Anyway, I realized that after 8 weeks of my internship, working my ass off, not getting to the OR much, and getting reamed by a certain maniacal attending on a daily basis (funny at first and now quite the opposite), not seeing my girl hardly at all, and my family/friends even less... well I asked myself the dreaded question: Was gen surg the right choice?

Don't get me wrong, there have been moments of sheer ecstasy when I bounce down the hallways feeling awesome... like when I placed three unassisted central lines in a row in about 90 minutes, or when I got to do a lap choly basically all the way through, or when I spent one call night with four other interns just f***ing around the hospital all night.

But I am beginning to believe that this career is going to snuff out all of my other interests, and subdue each and every one of my personal relationships. I may possibly become a great surgeon... that's true. But at what cost? I do not feel that giving up that much is worth it. But then it just may be too early to make a judgement like that. Perhaps I am just going through some intern-type emotional crap. Or maybe I'm just not cut out to be a surgeon. I don't have that answer right now. This is seriously bothering me.

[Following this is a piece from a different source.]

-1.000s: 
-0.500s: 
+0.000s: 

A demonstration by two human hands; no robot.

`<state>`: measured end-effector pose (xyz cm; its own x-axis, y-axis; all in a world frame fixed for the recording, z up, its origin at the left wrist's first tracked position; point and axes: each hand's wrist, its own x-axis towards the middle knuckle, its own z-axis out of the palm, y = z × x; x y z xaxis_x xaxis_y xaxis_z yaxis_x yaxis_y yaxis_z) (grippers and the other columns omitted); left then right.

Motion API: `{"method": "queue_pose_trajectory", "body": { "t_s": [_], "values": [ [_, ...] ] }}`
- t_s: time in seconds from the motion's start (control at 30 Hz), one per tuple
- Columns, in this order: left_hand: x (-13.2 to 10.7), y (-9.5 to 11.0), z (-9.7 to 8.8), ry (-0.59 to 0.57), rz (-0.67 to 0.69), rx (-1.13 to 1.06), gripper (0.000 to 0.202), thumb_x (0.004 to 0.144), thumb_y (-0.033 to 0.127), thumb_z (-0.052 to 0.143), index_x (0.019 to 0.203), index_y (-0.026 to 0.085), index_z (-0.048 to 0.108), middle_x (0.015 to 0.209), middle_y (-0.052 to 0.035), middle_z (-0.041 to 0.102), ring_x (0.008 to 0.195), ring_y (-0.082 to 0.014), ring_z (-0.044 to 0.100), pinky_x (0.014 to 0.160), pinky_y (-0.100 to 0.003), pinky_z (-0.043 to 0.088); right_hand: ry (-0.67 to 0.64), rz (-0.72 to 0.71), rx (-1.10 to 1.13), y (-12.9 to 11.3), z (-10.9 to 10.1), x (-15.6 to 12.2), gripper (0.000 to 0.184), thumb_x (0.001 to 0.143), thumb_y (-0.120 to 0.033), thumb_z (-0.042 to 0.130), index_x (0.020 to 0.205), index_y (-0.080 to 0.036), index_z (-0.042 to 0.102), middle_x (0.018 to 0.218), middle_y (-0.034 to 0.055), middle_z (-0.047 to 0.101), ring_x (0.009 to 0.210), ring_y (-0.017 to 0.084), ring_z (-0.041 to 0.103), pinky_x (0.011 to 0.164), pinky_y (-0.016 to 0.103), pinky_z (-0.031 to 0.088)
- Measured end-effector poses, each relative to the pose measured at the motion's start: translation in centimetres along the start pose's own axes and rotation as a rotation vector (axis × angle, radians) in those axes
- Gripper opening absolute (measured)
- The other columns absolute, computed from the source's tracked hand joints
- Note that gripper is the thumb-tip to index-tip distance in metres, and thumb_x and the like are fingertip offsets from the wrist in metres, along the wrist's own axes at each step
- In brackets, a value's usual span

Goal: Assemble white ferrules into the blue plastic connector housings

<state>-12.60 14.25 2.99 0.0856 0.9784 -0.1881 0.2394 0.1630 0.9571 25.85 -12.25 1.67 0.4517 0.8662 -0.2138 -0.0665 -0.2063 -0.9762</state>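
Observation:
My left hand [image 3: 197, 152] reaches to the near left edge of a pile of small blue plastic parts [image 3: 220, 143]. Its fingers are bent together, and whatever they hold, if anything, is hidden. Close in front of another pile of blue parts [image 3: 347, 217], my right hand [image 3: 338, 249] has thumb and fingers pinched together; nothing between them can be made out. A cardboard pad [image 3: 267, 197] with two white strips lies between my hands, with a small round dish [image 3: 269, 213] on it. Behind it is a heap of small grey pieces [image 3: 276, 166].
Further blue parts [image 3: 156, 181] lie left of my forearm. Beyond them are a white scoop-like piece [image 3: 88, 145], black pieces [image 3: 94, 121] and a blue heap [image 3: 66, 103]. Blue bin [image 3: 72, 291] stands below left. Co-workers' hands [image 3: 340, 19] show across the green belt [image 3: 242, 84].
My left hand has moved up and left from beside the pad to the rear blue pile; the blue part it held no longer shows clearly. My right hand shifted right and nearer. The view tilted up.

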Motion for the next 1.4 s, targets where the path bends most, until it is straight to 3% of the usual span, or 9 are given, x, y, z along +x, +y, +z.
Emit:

Anyway, I have decided to give it six months. I am going to focus solely on my internship, and not worry about anything else. At the end of six months though I am going to seriously look at my life, my satisfaction level, the sacrifices, and in general do some real "soul-searching" (man I hate that term), and then basically re-evaluate the Grand Plan of The Life of Celiac Plexus.

I mean, I love surgery, and I really do value the privilege of being able to have the opportunity to be a surgeon. However I know that I am not comfortable with giving up everything else in my life.

One of the chiefs here has turned out to be a real friend, and one night he was feeling expansive, and expressed that he had given up all of his other interests to his career choice. He is really cool and funny, and he is not the stereotypical type A analboy that people joke about. He is kind of wacky and fun. He is also generally acknowledged as being one of the, if not the, best residents in the program. But as he was rambling on about all he had sacrificed, I really listened hard. I didn't say anything because I was waiting for him to say something like, "...but it has definitely been worth it." But he didn't. He just finfished it off with a snappy little remark like, "Ya gotta grow up some time!" And kind of laughed off his statements.

Man. So many questions... no answers.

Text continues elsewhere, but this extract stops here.